ST Laurence's Church in Brundall is a lovely 13th century building set in a well tree-d and pretty churchyard. The church authorities have recently announced they wish to build a huge modern extension of approximately four times the size of the existing church plus a large car park which will involve felling many beautiful old trees and digging up most of the northern part of the churchyard. This development is expected to cost in excess of £1m.

I do not know how much support there is for this plan, but I do know there is a great deal of local opposition. Many local people see this as a wanton attack on our local heritage and natural environment. Many see it as an obscene waste of money at a time when people are worried about losing their homes and livelihoods in the current financial crisis.

Many people who attend other local churches which are in grave need of repair ask why so much is being spent on St Laurence's Church which is still in good repair.

The church is rarely full. There are plenty of empty seats at most services. So where will the extra people come from to fill this enlarged church? Not from those who see it as destructive of our local heritage and environment. Not from those who see it as an obscene extravagance.

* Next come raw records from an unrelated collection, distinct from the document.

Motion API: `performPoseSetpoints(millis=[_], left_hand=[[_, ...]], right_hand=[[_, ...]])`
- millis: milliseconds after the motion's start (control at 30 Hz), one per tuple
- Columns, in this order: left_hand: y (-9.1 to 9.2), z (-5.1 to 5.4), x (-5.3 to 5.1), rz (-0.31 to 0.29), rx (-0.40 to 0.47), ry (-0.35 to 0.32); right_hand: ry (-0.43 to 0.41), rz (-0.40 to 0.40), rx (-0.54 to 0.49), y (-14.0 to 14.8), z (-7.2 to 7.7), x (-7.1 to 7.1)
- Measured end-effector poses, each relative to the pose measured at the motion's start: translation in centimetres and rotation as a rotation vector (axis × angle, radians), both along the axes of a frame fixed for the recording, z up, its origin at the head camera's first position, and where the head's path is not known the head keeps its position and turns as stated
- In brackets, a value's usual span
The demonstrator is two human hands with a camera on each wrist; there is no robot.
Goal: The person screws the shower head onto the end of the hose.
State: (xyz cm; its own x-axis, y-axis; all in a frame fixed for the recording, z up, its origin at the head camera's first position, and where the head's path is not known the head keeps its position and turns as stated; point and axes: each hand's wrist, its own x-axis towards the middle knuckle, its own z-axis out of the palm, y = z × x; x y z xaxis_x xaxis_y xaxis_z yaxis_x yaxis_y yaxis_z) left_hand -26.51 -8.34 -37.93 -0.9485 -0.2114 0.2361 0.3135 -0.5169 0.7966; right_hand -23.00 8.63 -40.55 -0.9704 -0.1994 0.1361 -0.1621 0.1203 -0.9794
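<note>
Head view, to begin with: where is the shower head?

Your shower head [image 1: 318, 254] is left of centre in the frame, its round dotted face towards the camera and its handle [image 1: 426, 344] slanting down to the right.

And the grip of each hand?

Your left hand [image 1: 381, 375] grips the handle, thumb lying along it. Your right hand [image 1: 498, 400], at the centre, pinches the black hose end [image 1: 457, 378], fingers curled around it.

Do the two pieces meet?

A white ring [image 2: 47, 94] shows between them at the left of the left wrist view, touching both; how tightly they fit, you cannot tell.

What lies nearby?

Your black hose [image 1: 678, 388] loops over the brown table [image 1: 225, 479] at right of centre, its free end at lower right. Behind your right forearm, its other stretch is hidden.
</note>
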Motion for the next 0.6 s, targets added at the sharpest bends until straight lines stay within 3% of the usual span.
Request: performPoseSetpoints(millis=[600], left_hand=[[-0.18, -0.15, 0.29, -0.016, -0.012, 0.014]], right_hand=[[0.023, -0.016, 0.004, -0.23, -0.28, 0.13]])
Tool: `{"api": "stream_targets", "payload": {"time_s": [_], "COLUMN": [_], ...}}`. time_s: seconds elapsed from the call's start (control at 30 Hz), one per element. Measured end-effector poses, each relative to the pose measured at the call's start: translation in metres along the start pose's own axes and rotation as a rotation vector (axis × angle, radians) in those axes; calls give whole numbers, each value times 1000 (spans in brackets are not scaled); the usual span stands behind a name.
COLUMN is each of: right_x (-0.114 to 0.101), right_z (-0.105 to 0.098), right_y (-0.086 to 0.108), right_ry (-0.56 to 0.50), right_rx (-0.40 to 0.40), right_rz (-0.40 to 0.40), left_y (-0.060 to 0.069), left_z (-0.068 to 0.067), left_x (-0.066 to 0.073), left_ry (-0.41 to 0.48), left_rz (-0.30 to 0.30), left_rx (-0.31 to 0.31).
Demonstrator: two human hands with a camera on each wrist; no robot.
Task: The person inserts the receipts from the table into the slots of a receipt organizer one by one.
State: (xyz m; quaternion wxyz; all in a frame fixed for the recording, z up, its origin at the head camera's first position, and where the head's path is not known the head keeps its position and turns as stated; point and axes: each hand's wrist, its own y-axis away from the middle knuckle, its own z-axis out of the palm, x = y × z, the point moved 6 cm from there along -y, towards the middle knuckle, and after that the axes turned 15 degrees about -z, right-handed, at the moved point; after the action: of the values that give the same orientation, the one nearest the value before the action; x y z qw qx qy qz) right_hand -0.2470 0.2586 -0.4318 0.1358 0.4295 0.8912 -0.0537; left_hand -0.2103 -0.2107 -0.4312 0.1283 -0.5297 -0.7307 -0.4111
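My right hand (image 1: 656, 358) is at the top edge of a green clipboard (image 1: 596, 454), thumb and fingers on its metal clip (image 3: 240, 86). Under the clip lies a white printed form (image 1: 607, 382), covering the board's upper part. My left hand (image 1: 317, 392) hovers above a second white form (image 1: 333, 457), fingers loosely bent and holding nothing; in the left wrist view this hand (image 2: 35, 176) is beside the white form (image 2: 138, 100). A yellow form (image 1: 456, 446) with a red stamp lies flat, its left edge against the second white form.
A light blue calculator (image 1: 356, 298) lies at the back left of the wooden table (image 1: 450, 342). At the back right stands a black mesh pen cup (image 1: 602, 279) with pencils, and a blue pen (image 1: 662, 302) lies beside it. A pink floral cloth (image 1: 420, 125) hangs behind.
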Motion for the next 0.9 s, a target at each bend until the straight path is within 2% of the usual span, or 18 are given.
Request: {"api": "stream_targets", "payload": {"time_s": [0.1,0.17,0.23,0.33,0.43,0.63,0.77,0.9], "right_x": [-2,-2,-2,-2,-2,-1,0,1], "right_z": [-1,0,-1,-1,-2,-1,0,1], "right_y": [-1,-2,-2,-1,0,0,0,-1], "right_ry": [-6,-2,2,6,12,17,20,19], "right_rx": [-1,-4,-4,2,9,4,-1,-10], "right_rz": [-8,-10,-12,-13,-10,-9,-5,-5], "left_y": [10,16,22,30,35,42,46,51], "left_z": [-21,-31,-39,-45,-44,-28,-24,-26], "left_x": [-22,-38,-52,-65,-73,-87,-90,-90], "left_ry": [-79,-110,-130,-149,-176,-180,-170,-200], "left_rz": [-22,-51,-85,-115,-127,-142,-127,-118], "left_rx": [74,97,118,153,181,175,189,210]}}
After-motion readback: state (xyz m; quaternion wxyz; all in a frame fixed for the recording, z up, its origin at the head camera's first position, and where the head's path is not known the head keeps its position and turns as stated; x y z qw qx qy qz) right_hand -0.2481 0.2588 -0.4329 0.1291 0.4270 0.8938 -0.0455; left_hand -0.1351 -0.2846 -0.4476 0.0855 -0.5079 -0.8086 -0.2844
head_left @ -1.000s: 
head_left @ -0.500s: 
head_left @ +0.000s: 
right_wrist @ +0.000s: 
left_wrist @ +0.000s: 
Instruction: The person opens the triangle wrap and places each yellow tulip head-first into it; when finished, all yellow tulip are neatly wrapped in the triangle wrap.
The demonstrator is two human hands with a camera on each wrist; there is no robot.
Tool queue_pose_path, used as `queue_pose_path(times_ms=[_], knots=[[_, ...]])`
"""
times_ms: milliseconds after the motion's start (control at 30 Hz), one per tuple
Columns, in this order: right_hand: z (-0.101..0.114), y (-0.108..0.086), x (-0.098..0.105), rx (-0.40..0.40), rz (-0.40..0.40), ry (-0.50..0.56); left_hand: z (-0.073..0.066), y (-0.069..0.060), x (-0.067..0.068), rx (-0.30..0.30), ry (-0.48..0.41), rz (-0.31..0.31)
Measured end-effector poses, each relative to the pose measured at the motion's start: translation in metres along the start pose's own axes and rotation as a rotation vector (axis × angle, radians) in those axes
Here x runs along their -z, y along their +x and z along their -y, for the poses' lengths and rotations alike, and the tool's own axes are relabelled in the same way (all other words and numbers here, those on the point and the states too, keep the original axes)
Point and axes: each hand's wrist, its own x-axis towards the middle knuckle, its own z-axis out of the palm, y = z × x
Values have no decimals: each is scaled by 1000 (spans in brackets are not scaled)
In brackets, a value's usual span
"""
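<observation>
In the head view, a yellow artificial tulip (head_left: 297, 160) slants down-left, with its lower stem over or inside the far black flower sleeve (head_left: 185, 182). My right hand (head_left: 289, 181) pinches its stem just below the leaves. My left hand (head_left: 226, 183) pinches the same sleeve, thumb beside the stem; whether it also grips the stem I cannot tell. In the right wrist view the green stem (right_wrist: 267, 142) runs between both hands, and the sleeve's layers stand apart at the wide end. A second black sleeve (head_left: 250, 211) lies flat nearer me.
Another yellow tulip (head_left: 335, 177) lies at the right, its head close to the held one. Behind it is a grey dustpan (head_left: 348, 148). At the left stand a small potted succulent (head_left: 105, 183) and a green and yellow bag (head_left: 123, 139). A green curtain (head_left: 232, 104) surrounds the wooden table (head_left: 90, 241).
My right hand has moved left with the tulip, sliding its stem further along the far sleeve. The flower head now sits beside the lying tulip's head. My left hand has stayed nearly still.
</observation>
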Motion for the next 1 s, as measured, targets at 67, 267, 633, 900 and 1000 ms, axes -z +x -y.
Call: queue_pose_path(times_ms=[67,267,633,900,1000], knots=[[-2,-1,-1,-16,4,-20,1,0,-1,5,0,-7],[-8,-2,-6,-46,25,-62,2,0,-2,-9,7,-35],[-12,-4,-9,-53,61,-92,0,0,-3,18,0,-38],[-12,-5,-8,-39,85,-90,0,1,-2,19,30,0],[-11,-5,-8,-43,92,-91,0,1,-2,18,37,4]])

Not from new residents of Brundall. Local authority development plans show that only 20 to 50 new homes are planned for Brundall between now and 2026. Nor is it likely that those currently attending other churches will come.

The probability is that after the vast expense and huge destruction caused by building this monstrosity, it will remain largely empty, standing for all to see as a monument to the hubris of those who caused it to be built.